What is required: How many lines in the entries below include the word "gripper"? Respond with the number only.

*** Given data Section Begins ***

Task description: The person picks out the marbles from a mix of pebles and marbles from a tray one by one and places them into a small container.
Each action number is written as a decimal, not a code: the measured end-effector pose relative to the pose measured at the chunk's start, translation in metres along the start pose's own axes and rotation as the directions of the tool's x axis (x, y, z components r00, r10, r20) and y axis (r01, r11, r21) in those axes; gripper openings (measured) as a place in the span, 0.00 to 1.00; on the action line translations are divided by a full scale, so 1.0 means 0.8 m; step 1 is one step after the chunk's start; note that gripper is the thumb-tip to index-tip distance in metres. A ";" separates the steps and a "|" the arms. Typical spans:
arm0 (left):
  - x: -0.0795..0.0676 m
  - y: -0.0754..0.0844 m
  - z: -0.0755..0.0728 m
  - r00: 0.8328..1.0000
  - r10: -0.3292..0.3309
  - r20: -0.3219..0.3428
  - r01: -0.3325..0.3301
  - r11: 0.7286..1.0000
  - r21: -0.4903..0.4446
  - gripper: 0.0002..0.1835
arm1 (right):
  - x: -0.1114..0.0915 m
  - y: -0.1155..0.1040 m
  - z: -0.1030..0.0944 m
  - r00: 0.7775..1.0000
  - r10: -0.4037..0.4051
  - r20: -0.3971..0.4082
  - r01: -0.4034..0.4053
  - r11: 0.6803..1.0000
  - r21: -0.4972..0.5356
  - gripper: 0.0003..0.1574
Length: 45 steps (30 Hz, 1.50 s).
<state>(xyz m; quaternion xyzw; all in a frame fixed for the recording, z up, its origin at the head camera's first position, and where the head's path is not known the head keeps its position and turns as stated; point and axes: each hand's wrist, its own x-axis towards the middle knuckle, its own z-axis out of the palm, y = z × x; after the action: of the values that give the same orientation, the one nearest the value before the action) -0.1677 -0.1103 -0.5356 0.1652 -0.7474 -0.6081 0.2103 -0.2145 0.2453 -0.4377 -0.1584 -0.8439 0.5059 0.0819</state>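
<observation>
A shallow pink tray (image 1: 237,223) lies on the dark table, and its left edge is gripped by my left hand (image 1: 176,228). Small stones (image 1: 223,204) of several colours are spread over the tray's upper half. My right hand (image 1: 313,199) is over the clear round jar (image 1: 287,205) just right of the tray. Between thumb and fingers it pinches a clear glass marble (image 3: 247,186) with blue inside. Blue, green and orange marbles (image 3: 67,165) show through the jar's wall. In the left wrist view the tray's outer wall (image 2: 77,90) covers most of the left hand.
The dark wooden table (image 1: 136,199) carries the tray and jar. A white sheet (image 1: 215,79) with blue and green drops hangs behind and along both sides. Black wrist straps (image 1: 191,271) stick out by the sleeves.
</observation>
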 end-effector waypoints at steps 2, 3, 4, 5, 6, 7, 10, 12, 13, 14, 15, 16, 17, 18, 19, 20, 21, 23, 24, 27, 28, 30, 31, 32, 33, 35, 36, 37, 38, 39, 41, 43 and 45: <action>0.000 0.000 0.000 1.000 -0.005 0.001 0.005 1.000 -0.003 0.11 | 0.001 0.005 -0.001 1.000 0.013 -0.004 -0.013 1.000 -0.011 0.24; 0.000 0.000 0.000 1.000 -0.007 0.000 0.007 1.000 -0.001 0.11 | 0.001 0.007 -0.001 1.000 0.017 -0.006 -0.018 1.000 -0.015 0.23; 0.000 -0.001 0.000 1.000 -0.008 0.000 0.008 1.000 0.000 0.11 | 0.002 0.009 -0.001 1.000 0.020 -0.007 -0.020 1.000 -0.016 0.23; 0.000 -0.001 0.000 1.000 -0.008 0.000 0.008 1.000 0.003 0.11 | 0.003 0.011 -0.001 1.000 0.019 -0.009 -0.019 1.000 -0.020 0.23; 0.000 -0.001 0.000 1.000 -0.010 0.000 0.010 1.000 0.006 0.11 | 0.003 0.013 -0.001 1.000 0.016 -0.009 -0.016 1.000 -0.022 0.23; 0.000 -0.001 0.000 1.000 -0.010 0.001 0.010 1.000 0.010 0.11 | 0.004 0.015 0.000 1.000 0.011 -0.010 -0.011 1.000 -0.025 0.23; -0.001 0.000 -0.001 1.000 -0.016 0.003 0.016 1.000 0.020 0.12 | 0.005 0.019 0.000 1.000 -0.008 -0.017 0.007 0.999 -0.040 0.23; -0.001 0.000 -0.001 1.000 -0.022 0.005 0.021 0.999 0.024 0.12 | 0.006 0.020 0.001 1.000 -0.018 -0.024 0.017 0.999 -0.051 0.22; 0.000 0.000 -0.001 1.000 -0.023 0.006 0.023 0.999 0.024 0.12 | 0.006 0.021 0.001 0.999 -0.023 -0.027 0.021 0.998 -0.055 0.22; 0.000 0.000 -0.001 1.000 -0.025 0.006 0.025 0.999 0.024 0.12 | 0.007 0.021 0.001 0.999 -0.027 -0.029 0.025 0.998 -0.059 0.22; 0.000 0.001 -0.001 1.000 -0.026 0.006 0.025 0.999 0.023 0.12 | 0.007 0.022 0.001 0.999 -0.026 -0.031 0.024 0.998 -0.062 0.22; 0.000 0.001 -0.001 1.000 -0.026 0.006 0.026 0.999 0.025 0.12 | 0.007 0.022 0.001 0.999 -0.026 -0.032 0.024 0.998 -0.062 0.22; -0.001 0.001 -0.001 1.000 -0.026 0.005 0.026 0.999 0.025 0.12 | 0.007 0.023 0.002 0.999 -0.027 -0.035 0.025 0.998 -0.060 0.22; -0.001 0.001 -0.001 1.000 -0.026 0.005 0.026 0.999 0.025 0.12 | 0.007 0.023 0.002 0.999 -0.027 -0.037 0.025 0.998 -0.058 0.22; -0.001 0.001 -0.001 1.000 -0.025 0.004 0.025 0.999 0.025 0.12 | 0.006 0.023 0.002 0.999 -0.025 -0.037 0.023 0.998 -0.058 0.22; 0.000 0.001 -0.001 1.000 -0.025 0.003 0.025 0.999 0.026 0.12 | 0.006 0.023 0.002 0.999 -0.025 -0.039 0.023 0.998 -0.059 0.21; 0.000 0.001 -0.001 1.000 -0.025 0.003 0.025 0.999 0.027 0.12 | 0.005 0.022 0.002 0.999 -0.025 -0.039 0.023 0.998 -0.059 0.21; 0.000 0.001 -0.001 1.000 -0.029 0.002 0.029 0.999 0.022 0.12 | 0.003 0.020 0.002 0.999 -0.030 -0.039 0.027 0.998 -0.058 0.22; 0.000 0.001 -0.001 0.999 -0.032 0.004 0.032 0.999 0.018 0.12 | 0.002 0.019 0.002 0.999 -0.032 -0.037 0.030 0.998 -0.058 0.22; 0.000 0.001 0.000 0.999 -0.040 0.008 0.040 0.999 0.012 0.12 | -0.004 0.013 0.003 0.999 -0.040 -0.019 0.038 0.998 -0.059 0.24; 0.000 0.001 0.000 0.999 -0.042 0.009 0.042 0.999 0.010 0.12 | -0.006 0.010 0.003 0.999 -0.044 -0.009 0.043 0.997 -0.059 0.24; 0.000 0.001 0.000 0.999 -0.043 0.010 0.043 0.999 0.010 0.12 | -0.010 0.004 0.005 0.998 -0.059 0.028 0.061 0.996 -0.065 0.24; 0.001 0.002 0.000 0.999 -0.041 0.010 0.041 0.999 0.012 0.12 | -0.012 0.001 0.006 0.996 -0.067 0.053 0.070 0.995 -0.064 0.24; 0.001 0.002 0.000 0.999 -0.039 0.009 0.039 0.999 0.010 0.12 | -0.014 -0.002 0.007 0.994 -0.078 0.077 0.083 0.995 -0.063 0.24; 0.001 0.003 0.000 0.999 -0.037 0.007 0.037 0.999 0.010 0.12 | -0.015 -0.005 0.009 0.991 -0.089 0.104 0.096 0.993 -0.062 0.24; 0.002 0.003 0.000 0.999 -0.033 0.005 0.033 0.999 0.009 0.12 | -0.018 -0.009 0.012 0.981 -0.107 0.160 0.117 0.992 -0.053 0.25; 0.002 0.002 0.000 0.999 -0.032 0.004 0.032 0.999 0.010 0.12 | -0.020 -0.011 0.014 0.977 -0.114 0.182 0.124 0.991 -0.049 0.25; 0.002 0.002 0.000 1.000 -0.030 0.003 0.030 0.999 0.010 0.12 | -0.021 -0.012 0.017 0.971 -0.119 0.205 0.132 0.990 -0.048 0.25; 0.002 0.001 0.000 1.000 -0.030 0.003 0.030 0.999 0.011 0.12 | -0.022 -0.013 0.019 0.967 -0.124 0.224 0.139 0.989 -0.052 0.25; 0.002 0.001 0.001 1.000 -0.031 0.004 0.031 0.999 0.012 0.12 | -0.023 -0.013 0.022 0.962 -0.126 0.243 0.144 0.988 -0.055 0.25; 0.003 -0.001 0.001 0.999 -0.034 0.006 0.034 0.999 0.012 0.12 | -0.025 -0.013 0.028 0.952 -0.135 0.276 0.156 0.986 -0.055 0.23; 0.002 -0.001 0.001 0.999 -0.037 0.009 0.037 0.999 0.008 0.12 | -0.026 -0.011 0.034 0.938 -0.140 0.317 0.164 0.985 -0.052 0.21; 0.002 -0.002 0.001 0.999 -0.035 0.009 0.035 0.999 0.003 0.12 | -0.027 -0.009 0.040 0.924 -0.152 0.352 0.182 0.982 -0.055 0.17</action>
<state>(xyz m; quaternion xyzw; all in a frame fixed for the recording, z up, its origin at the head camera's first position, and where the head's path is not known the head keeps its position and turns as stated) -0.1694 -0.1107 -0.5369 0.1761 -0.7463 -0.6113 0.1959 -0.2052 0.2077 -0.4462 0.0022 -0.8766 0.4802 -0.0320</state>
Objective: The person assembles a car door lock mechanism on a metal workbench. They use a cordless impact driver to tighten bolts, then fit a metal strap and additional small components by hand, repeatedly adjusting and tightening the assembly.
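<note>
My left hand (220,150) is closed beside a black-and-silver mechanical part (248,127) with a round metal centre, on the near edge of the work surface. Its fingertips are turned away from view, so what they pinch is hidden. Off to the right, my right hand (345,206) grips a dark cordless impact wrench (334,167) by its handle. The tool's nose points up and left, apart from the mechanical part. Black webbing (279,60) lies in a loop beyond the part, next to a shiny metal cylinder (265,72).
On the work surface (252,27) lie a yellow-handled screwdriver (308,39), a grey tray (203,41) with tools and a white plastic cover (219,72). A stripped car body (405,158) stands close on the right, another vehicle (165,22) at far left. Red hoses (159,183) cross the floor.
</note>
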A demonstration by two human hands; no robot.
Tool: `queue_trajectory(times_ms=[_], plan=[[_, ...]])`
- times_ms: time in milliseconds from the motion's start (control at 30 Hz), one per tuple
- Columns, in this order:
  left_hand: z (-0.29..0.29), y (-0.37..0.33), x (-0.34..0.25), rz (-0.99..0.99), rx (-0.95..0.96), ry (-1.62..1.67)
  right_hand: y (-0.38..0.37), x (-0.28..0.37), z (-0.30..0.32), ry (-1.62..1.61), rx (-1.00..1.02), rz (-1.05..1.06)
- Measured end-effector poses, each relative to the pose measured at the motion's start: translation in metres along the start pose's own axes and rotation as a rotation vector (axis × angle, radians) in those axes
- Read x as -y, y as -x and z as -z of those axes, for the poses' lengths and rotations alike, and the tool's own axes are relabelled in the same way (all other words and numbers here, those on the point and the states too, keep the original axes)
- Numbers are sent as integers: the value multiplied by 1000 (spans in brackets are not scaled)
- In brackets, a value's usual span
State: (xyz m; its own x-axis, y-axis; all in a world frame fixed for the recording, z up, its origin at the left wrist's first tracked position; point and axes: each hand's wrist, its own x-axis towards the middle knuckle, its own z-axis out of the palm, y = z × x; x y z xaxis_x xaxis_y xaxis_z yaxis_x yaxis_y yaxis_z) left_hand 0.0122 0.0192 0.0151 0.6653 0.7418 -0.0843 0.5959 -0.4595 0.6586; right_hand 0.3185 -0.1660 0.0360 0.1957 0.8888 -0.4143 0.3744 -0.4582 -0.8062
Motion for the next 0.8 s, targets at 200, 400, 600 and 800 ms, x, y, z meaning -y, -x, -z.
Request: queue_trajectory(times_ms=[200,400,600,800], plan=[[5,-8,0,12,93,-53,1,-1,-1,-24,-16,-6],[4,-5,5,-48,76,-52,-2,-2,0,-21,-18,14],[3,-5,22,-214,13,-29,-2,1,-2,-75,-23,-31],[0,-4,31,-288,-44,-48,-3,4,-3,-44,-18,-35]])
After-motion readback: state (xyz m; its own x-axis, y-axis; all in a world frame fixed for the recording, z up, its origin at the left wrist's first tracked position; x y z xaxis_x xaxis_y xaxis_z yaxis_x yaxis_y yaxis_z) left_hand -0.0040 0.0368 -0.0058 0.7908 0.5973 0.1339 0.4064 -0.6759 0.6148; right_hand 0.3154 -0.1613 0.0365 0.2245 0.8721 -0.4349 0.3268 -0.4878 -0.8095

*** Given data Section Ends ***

Answer space: 3